▶ _What you need to do_
Write out nothing except the lines running from the one containing "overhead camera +" to the last line of the data, exactly as they stand.

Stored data

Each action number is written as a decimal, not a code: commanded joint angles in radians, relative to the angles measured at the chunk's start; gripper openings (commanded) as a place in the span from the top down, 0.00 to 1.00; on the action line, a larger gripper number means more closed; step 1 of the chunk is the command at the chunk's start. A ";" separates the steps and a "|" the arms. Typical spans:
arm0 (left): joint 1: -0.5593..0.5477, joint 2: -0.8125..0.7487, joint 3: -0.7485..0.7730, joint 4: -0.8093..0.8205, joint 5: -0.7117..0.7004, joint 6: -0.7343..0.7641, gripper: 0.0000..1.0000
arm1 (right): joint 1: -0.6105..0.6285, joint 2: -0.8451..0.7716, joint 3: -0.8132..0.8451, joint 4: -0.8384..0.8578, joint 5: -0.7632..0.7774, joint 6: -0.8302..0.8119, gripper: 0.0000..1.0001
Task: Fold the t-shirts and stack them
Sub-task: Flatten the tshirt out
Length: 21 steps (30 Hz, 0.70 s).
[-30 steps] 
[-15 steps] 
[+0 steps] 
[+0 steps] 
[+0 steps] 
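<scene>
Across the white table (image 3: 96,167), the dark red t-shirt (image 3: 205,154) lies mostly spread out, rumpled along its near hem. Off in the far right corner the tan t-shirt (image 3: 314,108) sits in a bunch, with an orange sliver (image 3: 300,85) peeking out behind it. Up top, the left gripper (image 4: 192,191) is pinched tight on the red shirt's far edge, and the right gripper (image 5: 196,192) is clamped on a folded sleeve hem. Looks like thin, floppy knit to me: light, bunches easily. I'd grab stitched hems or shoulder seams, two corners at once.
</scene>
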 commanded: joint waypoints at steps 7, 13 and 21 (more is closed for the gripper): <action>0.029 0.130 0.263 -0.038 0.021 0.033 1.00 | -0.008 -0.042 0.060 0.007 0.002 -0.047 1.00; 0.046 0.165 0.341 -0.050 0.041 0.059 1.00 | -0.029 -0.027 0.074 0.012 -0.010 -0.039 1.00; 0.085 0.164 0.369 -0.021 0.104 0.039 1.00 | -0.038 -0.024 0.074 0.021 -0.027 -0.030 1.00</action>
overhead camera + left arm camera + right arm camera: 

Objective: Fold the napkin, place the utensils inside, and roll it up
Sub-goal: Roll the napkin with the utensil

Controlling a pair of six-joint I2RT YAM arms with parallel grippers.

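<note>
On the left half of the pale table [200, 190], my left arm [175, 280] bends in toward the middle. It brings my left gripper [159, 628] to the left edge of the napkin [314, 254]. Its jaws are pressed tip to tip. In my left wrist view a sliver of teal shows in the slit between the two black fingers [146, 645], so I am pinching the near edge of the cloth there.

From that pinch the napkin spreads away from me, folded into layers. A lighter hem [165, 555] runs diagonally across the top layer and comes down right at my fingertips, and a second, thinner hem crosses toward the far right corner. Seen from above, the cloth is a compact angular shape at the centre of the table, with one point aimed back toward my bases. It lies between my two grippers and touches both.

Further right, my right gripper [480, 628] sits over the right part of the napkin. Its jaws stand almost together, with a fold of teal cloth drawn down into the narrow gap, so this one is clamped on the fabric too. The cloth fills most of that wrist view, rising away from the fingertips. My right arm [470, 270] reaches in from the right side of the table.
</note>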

▶ _Solution below_
overhead camera + left arm camera + right arm camera: 

Objective: Fold the napkin, place the utensils inside, and roll it up
Sub-goal: Roll the napkin with the utensil

Controlling a pair of six-joint I2RT YAM arms with parallel grippers.

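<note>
On the left half of the pale table [200, 190], my left arm [175, 280] bends in toward the middle. It brings my left gripper [159, 628] to the left edge of the napkin [314, 254]. Its jaws are pressed tip to tip. In my left wrist view a sliver of teal shows in the slit between the two black fingers [146, 645], so I am pinching the near edge of the cloth there.

From that pinch the napkin spreads away from me, folded into layers. A lighter hem [165, 555] runs diagonally across the top layer and comes down right at my fingertips, and a second, thinner hem crosses toward the far right corner. Seen from above, the cloth is a compact angular shape at the centre of the table, with one point aimed back toward my bases. It lies between my two grippers and touches both.

Further right, my right gripper [480, 628] sits over the right part of the napkin. Its jaws stand almost together, with a fold of teal cloth drawn down into the narrow gap, so this one is clamped on the fabric too. The cloth fills most of that wrist view, rising away from the fingertips. My right arm [470, 270] reaches in from the right side of the table.
</note>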

Nothing further is needed for the exercise.